Jakarta – Hakim Mahkamah Konstitusi Arsul Sani menyinggung polemik keaslian ijazah Presiden ke-7 RI, Joko Widodo, dan Wakil Presiden Gibran Rakabuming Raka dalam sidang pengujian Undang-Undang Nomor 14 Tahun 2008 tentang Keterbukaan Informasi Publik, Jumat (10/10/2025). Dalam persidangan yang disiarkan langsung secara daring itu, Arsul mengingatkan pemohon untuk fokus pada pengujian norma, bukan pada isu personal terkait dokumen pendidikan pejabat publik.
Permohonan uji materi ini diajukan oleh seorang advokat bernama Komardin yang mempertanyakan pasal-pasal dalam UU KIP yang dianggap multitafsir, khususnya mengenai informasi yang dikategorikan sebagai rahasia pribadi, termasuk ijazah. Menurut Komardin, ketentuan yang dianggap mengecualikan akses publik atas dokumen ijazah pejabat negara telah menimbulkan keresahan sosial dan mengganggu stabilitas ekonomi.
“Kalau persoalannya itu ada pada normanya, silakan diargumentasikan dengan baik. Ini kan masih di sekitar, mohon maaf, ijazahnya Pak Jokowi, ijazahnya Pak Wapres Gibran,” ujar Arsul dalam sidang terbuka.

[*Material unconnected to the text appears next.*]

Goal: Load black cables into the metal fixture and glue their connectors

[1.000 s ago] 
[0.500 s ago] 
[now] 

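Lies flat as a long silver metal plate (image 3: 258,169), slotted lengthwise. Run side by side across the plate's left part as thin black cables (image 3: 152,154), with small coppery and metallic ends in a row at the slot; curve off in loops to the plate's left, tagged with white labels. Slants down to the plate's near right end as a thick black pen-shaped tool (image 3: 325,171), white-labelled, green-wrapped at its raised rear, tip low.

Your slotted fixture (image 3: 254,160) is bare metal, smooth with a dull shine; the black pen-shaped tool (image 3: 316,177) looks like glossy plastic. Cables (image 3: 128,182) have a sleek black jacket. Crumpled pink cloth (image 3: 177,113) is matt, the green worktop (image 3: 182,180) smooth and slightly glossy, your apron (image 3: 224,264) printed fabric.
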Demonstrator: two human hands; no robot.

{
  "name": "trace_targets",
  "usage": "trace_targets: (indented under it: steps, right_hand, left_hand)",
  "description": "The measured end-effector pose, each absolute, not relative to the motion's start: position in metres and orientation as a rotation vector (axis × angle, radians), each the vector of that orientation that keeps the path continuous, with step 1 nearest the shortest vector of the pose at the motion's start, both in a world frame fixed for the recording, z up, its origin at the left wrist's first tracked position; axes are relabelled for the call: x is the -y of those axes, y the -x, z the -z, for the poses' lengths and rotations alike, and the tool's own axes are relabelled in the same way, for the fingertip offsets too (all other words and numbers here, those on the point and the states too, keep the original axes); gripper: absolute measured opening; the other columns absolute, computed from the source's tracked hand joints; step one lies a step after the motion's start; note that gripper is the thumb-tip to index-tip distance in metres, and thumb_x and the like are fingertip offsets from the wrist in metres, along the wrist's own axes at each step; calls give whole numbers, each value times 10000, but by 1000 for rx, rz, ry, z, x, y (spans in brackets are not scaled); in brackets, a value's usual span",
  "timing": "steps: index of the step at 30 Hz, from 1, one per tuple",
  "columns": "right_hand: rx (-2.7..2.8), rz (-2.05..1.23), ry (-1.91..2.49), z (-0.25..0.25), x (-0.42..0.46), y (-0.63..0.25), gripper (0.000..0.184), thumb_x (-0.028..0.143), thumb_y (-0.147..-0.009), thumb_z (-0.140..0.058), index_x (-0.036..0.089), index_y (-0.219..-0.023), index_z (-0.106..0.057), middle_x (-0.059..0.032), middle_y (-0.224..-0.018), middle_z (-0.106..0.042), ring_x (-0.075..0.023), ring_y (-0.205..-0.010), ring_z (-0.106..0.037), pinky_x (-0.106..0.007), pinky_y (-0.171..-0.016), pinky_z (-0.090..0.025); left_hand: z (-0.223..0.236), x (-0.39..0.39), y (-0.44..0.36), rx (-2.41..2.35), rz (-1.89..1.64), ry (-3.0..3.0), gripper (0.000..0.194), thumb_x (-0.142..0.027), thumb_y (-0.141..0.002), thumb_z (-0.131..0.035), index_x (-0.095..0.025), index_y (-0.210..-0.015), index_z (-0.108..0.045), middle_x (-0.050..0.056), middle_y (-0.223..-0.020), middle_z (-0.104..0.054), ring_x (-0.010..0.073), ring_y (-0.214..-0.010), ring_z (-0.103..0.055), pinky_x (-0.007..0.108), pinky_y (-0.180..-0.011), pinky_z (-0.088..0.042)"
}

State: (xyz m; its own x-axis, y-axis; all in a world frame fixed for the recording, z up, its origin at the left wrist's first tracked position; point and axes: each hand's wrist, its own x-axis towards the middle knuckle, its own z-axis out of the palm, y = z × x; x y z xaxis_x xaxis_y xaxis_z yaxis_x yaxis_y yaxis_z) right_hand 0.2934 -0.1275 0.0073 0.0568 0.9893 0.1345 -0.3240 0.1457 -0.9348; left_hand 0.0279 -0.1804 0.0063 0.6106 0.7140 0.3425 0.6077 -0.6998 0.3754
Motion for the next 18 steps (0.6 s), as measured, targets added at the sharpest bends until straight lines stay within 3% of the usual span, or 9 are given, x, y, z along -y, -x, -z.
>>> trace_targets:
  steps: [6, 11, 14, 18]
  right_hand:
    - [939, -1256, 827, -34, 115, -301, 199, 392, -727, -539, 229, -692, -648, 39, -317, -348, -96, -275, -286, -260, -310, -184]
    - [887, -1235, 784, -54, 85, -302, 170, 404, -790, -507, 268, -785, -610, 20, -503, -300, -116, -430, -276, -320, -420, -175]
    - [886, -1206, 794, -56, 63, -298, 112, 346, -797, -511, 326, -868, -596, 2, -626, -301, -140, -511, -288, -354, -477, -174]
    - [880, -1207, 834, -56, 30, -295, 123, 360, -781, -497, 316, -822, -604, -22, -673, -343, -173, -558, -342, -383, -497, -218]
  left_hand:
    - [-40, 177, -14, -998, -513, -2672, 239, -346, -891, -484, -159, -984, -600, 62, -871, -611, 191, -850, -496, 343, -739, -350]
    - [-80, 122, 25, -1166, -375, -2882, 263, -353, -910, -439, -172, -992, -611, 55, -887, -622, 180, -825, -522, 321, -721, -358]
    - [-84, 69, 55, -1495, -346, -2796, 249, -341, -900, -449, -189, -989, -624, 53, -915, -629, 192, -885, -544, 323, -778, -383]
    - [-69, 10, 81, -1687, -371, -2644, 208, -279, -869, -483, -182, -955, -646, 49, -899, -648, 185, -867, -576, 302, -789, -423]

Hakim sempat meminta Komardin untuk menjelaskan secara spesifik kerugian konstitusional yang dialaminya akibat berlakunya pasal yang dipersoalkan. Namun, Komardin menjawab bahwa kegaduhan publik yang timbul karena ketidakjelasan status dokumen ijazah pihak-pihak tertentu telah berdampak pada kegiatan usahanya sebagai warga negara biasa dan pengusaha.
Situasi sidang pun sempat diwarnai pengarahan teknis dari majelis hakim terhadap pemohon terkait format permohonan sesuai Peraturan Mahkamah Konstitusi (PMK) Nomor 7 Tahun 2025. Arsul mengingatkan bahwa pengujian norma harus didasarkan pada argumen hukum, bukan semata karena kontroversi publik atau keresahan pribadi. Ia juga mencontohkan bagaimana mahasiswa mampu menyusun permohonan uji materi yang substansial dan dikabulkan, seperti dalam perkara ambang batas pemilu presiden.
Dalam permohonannya, Komardin meminta Mahkamah menyatakan bahwa ijazah pejabat publik yang gajinya bersumber dari keuangan negara tidak boleh dikategorikan sebagai dokumen pribadi yang dikecualikan dari keterbukaan informasi. Ia menilai bahwa keterbatasan akses terhadap ijazah pejabat publik menimbulkan kegaduhan karena dianggap menjadi upaya menghalangi transparansi.
Komardin sebelumnya juga telah mengajukan permintaan informasi kepada beberapa lembaga terkait ijazah Jokowi dan Gibran, namun ditolak dengan dalih data tersebut termasuk dokumen yang dikecualikan dalam UU KIP. Ia pun menggugat Universitas Gadjah Mada (UGM) ke Pengadilan Negeri Sleman untuk membuktikan keaslian dokumen tersebut, namun belum mendapatkan hasil yang diharapkan.
Majelis hakim menyarankan pemohon untuk mengevaluasi argumen permohonannya, apakah benar permasalahan ada pada norma undang-undangnya atau dalam implementasi di lapangan. Mereka menyebut bahwa jika permasalahan lebih kepada sengketa informasi, maka mekanisme penyelesaian bisa ditempuh melalui Komisi Informasi, bukan Mahkamah Konstitusi.
Mahkamah pun belum menyatakan sikap akhir atas permohonan tersebut dan memberikan kesempatan kepada pemohon untuk memperbaiki dan melengkapi argumentasi hukumnya sesuai dengan ketentuan prosedur yang berlaku. Sidang akan dilanjutkan pada waktu yang ditentukan setelah perbaikan permohonan.